My daughter when learning to read used to just memorize what words looked like, ...

bigiain · on July 29, 2020

I occasionally get to see a friend's ~7year old son practicing reading by reading out load. He obviously uses semantic cue to "assume" what a word is based on previous words, and occasionally gets a few words further then realises what he just said doesn't make sense, and he goes back and sounds out the incorrect work phonetically.

In this plague and WFH era, I've watched as the GoogleMeet live transcription does exalted the same sort of thing - it'll make a wrong word choice, then a few words later go back and correct itself based on grammar/syntax/context from subsequent words.
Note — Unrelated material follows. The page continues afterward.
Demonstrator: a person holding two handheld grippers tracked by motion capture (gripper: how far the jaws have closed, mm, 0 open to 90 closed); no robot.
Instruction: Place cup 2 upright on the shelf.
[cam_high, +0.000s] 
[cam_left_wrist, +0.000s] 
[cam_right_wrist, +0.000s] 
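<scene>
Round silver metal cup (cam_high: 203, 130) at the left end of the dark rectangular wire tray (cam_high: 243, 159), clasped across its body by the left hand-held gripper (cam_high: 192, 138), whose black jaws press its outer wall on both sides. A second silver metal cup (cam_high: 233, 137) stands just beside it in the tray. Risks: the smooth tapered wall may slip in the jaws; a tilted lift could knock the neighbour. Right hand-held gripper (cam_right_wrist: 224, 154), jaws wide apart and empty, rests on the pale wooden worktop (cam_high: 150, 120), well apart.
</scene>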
I sometimes wonder if that's an algorithm told to do something like "pick the highest priority word possibility that makes grammatical sense with all the previous words, if subsequent highest probability words then make the previous sentence fragment non grammatically correct, go back to previous words and try the next highest probability words to maximise grammatical correctness if the entire sentence so far" - or if it's just blackbox machine learned "magic" that happens to make similar mistakes and corrections as a sample 7 year old?

(Knowing Google, it's almost as likely that their algorithm is "keep building n-grams from each of the top n best-guesses of the previous y transcribed words, then count the number of times this each possible n-gram appears across the entire Google corpus of web pages, usenet, email, and google books, and pick the one with the highest historical use count"...)

9nGQluzmnq3M · on July 29, 2020

> live transcription does exalted the same sort of thing - it'll make a wrong word choice, then a few words later go back and correct itself based on grammar/syntax/context from subsequent words.

If only HN text input boxes were smart enough to do the same!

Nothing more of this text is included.